## Task goal
Without changing a single word, set down all of the records.

## Records for the task

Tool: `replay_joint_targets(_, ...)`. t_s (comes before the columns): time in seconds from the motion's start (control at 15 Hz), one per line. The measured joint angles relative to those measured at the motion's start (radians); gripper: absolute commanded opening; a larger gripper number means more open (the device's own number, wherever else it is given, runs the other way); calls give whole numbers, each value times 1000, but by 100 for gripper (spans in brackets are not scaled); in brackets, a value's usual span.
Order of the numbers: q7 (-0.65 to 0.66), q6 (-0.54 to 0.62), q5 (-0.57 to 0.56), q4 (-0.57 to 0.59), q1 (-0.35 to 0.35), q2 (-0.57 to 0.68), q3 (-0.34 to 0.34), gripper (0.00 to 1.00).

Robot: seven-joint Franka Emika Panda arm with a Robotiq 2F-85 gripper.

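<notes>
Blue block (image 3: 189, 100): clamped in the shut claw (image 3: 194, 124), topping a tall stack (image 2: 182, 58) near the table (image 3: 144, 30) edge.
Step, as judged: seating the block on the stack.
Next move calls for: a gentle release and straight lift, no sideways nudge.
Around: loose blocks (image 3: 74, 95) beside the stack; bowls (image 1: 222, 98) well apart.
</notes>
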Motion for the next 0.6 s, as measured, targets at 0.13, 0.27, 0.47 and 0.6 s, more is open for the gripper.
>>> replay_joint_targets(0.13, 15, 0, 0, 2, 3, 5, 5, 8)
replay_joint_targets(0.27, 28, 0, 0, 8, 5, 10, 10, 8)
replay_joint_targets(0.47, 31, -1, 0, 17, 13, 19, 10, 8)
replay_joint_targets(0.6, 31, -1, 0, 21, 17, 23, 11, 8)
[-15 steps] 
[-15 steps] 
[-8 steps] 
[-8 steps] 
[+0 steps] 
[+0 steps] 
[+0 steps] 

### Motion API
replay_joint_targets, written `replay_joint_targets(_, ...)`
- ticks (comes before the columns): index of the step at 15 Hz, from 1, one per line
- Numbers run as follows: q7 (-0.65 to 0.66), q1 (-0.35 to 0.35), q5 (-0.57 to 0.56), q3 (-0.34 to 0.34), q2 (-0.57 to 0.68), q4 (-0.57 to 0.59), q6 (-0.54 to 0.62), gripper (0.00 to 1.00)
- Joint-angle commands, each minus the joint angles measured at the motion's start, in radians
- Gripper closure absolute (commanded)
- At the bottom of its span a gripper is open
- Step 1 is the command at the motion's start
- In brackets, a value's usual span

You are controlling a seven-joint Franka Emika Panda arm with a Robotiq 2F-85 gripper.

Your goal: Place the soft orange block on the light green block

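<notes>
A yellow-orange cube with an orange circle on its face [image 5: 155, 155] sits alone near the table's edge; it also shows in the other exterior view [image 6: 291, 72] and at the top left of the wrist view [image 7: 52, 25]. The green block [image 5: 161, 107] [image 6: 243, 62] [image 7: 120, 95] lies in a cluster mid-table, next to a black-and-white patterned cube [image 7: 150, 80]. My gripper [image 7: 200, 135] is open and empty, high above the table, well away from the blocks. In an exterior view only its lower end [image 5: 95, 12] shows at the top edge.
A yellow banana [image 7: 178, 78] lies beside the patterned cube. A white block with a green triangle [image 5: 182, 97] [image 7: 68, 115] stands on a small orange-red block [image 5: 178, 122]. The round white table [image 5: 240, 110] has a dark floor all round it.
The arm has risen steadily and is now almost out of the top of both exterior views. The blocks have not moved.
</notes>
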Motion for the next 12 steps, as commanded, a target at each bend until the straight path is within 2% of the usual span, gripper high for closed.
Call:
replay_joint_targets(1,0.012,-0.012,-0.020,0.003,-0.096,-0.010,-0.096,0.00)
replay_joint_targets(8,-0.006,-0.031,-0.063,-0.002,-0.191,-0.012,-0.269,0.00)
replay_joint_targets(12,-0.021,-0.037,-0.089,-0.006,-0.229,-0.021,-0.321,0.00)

## Exercise output
Tool: `replay_joint_targets(_, ...)`. t_s (comes before the columns): time in seconds from the motion's start (control at 15 Hz), one per line. The measured joint angles relative to those measured at the motion's start (radians); gripper: absolute commanded opening; a larger gripper number means more open (the device's own number, wherever else it is given, runs the other way); calls give whole numbers, each value times 1000, but by 100 for gripper (spans in brackets are not scaled); in brackets, a value's usual span.
Order of the numbers: q7 (-0.65 to 0.66), q6 (-0.54 to 0.62), q5 (-0.57 to 0.56), q4 (-0.57 to 0.59), q1 (-0.35 to 0.35), q2 (-0.57 to 0.68), q3 (-0.34 to 0.34), gripper (0.00 to 1.00).

Robot: seven-joint Franka Emika Panda arm with a Robotiq 2F-85 gripper.

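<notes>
Blue block (image 3: 189, 100): clamped in the shut claw (image 3: 194, 124), topping a tall stack (image 2: 182, 58) near the table (image 3: 144, 30) edge.
Step, as judged: seating the block on the stack.
Next move calls for: a gentle release and straight lift, no sideways nudge.
Around: loose blocks (image 3: 74, 95) beside the stack; bowls (image 1: 222, 98) well apart.
</notes>
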Motion for the next 0.6 s, as measured, targets at 0.13, 0.27, 0.47 and 0.6 s, more is open for the gripper.
>>> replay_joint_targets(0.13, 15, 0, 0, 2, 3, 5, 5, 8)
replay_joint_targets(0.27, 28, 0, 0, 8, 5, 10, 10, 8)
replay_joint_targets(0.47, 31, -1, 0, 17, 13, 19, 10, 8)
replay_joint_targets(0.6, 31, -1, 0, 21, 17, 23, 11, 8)
[-15 steps] 
[-15 steps] 
[-8 steps] 
[-8 steps] 
[+0 steps] 
[+0 steps] 
[+0 steps] 

### Motion API
replay_joint_targets, written `replay_joint_targets(_, ...)`
- ticks (comes before the columns): index of the step at 15 Hz, from 1, one per line
- Numbers run as follows: q7 (-0.65 to 0.66), q1 (-0.35 to 0.35), q5 (-0.57 to 0.56), q3 (-0.34 to 0.34), q2 (-0.57 to 0.68), q4 (-0.57 to 0.59), q6 (-0.54 to 0.62), gripper (0.00 to 1.00)
- Joint-angle commands, each minus the joint angles measured at the motion's start, in radians
- Gripper closure absolute (commanded)
- At the bottom of its span a gripper is open
- Step 1 is the command at the motion's start
- In brackets, a value's usual span

You are controlling a seven-joint Franka Emika Panda arm with a Robotiq 2F-85 gripper.

Your goal: Place the soft orange block on the light green block

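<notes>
A yellow-orange cube with an orange circle on its face [image 5: 155, 155] sits alone near the table's edge; it also shows in the other exterior view [image 6: 291, 72] and at the top left of the wrist view [image 7: 52, 25]. The green block [image 5: 161, 107] [image 6: 243, 62] [image 7: 120, 95] lies in a cluster mid-table, next to a black-and-white patterned cube [image 7: 150, 80]. My gripper [image 7: 200, 135] is open and empty, high above the table, well away from the blocks. In an exterior view only its lower end [image 5: 95, 12] shows at the top edge.
A yellow banana [image 7: 178, 78] lies beside the patterned cube. A white block with a green triangle [image 5: 182, 97] [image 7: 68, 115] stands on a small orange-red block [image 5: 178, 122]. The round white table [image 5: 240, 110] has a dark floor all round it.
The arm has risen steadily and is now almost out of the top of both exterior views. The blocks have not moved.
</notes>
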Motion for the next 12 steps, as commanded, a target at each bend until the straight path is within 2% of the usual span, gripper high for closed.
Call:
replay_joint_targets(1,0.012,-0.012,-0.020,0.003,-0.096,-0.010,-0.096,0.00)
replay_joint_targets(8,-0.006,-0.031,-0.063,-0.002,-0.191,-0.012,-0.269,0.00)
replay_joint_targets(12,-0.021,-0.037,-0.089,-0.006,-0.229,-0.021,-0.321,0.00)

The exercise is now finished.